Add x - y to Y's exponent. Shift the radix point of the mantissa (signficand) Y left by x - y to compensate for the change in exponent.
The difference of the exponent is 3. So, add 3 to Y's exponent, and shift the radix point of Y left by 3. This results in 0.00111 x 2^{2}. This is still equivalent to the old value of Y. Call this readjusted value, Y'
We add 1.110_{two} to 0.00111_{two}. The sum is: 1.11111_{two}. The exponent is still the exponent of X, which is 2.
In this case, the sum, 1.11111_{two}, has a single 1 left of the radix point. So, the sum is normalized. We do not need to adjust anything yet.
So the result is the same as before: 1.11111 x 2^{3}.
We only have 3 bits to represent the fraction. However, there were 5 bits in our answer. Obviously, it looks like we should round, and real floating point hardware would do rounding.
However, for simplicity, we're going to truncate the additional two bits. After truncating, we get 1.111 x 2^{2}. We convert this back to floating point.
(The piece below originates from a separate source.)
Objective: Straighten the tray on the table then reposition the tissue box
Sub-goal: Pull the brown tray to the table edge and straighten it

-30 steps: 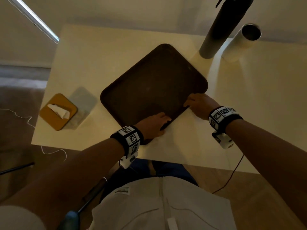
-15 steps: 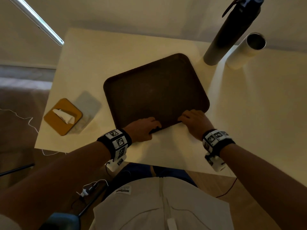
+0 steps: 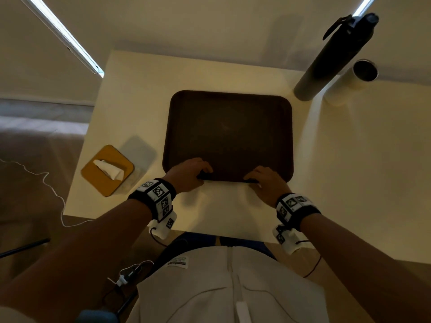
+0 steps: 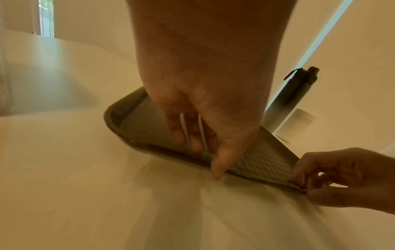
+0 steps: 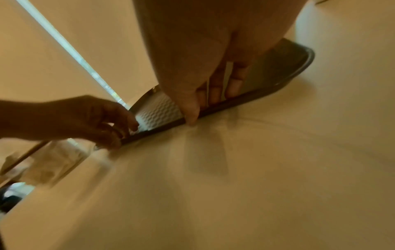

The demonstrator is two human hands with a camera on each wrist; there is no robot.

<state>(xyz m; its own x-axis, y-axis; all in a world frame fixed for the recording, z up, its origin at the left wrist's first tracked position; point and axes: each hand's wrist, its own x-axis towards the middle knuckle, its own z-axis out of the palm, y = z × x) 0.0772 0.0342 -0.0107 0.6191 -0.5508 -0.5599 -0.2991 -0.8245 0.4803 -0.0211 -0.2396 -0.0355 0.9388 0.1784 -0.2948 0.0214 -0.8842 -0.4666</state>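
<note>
A dark brown tray point(image 3: 228, 127) lies flat on the cream table point(image 3: 349, 159), its edges square with the table's edges. My left hand point(image 3: 193, 174) pinches the tray's near rim at the left, fingers inside and thumb outside, as the left wrist view point(image 4: 205, 152) shows. My right hand point(image 3: 265, 180) pinches the same rim further right, seen close in the right wrist view point(image 5: 198, 104). A tissue box point(image 3: 107, 170) with a mustard-yellow top and a white tissue sticking out sits askew near the table's left edge, apart from both hands.
A tall dark bottle point(image 3: 331, 57) and a white cylinder point(image 3: 349, 85) stand at the table's far right, just beyond the tray's far right corner. A thin white cable point(image 3: 53, 194) trails on the floor at the left. The table's near edge is close to my body.
The tray has turned clockwise from a skewed diagonal to square with the table. Both hands stayed on its near rim and swung with it.
</note>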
Sum | sign | exponent | fraction |
X + Y | 0 | 1010 | 111 |
If you're doing it on paper, then you proceed with the sum as usual. Just do normal addition or subtraction.
If it's in hardware, you would probably convert the mantissas to two's complement, and perform the addition, while keeping track of the radix point (read about fixed point representation.
Once the addition is done, we may have to renormalize and to truncate bits if there are too many bits to be represented.
If the differences in the exponent is too great, then the adding X + Y effectively results in X.
Real floating point hardware uses more sophisticated means to round the summed result. We take the simplification of truncating bits if there are more bits than can be represented.